Awesome-omni-skills gpt-taste
CORE DIRECTIVE: AWWWARDS-LEVEL DESIGN ENGINEERING workflow skill. Use this skill when the user needs generating elite GSAP-heavy frontend pages with strict AIDA structure, wide hero typography, and gapless bento grids and the operator should preserve the upstream workflow, copied support files, and provenance before merging or handing off.
git clone https://github.com/diegosouzapw/awesome-omni-skills
T=$(mktemp -d) && git clone --depth=1 https://github.com/diegosouzapw/awesome-omni-skills "$T" && mkdir -p ~/.claude/skills && cp -r "$T/skills/gpt-taste" ~/.claude/skills/diegosouzapw-awesome-omni-skills-gpt-taste && rm -rf "$T"
skills/gpt-taste/SKILL.mdCORE DIRECTIVE: AWWWARDS-LEVEL DESIGN ENGINEERING
Overview
This public intake copy packages
plugins/antigravity-awesome-skills-claude/skills/gpt-taste from https://github.com/sickn33/antigravity-awesome-skills into the native Omni Skills editorial shape without hiding its origin.

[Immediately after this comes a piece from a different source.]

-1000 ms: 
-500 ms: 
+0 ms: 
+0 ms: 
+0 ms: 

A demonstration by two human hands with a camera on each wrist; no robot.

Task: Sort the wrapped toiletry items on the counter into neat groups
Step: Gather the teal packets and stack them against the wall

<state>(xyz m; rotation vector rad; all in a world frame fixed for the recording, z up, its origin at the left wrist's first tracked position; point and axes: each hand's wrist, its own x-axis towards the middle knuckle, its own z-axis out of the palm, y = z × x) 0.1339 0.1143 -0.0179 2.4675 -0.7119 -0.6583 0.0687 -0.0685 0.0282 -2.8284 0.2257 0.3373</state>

Use it when the operator needs the upstream workflow, support files, and repository context to stay intact while the public validator and private enhancer continue their normal downstream flow.
This intake keeps the copied upstream files intact and uses
metadata.json plus ORIGIN.md as the provenance anchor for review.
CORE DIRECTIVE: AWWWARDS-LEVEL DESIGN ENGINEERING
Imported source sections that did not map cleanly to the public headings are still preserved below or in the support files. Notable imported sections: Limitations, 1. PYTHON-DRIVEN TRUE RANDOMIZATION (BREAKING THE LOOP), 2. AIDA STRUCTURE & SPACING, 4. THE GAPLESS BENTO GRID, 5. ADVANCED GSAP MOTION & HOVER PHYSICS, 6. COMPONENT ARSENAL & CREATIVITY.
When to Use This Skill
Use this section as the trigger filter. It should make the activation boundary explicit before the operator loads files, runs commands, or opens a pull request.
- Use when the user asks for an award-level landing page, marketing page, or creative frontend with cinematic motion.
- Use when GSAP, pinned scroll, scrubbing, card stacking, horizontal motion, or other advanced animation is appropriate.
- Use when the output must avoid narrow six-line hero headings, cheap meta labels, empty bento cells, and generic left-right sections.
- Use when the request clearly matches the imported source intent: generating elite GSAP-heavy frontend pages with strict AIDA structure, wide hero typography, and gapless bento grids.
- Use when the operator should preserve upstream workflow detail instead of rewriting the process from scratch.
- Use when provenance needs to stay visible in the answer, PR, or review packet.
Operating Table
| Situation | Start here | Why it matters |
|---|---|---|
| First-time use | | Confirms repository, branch, commit, and imported path before touching the copied workflow |
| Provenance review | | Gives reviewers a plain-language audit trail for the imported source |
| Workflow execution | | Starts with the smallest copied file that materially changes execution |
| Supporting context | | Adds the next most relevant copied source file without loading the entire package |
| Handoff decision | | Helps the operator switch to a stronger native skill when the task drifts |
Workflow
This workflow is intentionally editorial and operational at the same time. It keeps the imported source useful to the operator while still satisfying the public intake standards that feed the downstream enhancer flow.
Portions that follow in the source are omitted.